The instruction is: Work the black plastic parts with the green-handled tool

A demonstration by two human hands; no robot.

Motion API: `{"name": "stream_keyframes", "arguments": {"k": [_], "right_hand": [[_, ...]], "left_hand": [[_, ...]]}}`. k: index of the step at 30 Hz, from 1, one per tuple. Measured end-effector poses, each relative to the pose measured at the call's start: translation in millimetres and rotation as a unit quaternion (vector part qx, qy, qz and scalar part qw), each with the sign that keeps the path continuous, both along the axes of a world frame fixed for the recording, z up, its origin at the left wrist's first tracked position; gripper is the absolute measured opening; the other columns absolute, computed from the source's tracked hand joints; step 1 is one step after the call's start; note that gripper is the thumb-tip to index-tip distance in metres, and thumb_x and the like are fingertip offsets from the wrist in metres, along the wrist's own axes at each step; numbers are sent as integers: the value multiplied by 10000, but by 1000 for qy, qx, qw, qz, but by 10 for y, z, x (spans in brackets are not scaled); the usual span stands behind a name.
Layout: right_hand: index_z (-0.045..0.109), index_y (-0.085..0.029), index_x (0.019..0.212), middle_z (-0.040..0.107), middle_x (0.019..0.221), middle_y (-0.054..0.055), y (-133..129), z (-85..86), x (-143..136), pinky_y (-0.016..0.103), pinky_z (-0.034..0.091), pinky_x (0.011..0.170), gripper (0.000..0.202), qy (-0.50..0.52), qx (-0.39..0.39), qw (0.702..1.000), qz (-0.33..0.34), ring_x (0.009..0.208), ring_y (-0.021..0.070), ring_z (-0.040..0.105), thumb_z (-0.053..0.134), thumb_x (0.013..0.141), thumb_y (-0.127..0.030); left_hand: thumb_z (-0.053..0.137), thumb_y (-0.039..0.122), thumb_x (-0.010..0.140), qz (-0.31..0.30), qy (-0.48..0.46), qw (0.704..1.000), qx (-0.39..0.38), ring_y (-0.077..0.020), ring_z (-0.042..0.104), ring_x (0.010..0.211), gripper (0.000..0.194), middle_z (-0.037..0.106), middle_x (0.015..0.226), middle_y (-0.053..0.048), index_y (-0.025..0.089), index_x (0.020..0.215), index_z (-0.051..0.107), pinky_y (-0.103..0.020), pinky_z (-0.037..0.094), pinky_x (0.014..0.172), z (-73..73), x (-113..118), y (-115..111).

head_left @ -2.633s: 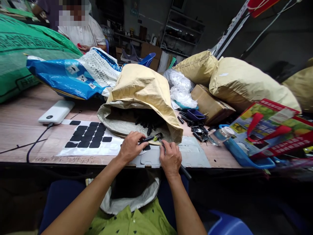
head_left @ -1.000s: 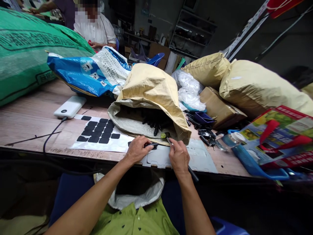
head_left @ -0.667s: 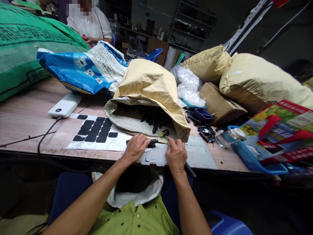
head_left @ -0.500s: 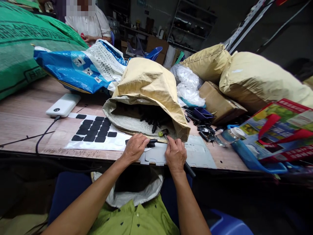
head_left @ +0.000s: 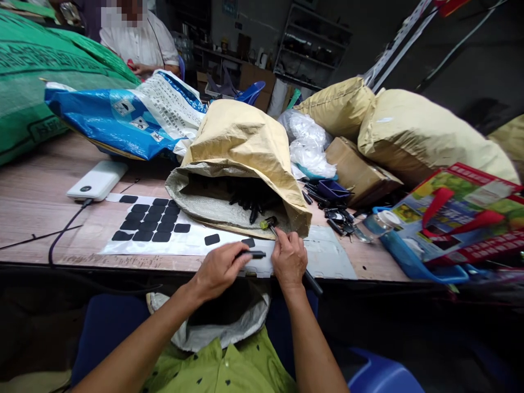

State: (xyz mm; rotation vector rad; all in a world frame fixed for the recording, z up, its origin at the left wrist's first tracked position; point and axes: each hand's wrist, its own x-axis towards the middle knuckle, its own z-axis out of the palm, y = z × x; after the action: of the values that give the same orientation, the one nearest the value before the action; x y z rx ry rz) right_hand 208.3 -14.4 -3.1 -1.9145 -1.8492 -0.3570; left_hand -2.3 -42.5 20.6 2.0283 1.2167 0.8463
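My left hand (head_left: 221, 268) is closed round a slim black rod-shaped piece (head_left: 256, 255), whose end points right above the table edge. My right hand (head_left: 290, 259) grips a small hammer with a yellow-green head (head_left: 268, 222); its dark handle (head_left: 313, 283) sticks out below the hand. Just behind both hands lies a tan paper sack (head_left: 245, 131), its mouth facing me, with several black pieces (head_left: 254, 212) inside. Left of it a white sheet (head_left: 192, 244) carries rows of black rounded patches (head_left: 149, 226). A grey board (head_left: 331, 254) lies under the right hand.
A white power bank (head_left: 97, 181) with a cable, a blue-white bag (head_left: 114, 117) and a green sack (head_left: 53, 82) are at left. Rightward are black parts (head_left: 339, 215), a jar (head_left: 376, 225), a blue basket (head_left: 405, 256) and a printed bag (head_left: 470, 213). Another person (head_left: 141, 43) sits behind.
My left hand has moved down and left, away from the sack mouth, with the black piece. The right hand keeps its hold on the hammer. The view has shifted slightly.
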Motion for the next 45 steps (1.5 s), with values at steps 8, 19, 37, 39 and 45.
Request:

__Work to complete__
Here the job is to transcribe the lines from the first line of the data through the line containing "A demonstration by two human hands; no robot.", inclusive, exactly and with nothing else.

__The answer__
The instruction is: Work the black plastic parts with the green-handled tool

A demonstration by two human hands; no robot.

Nothing further remains for this exercise.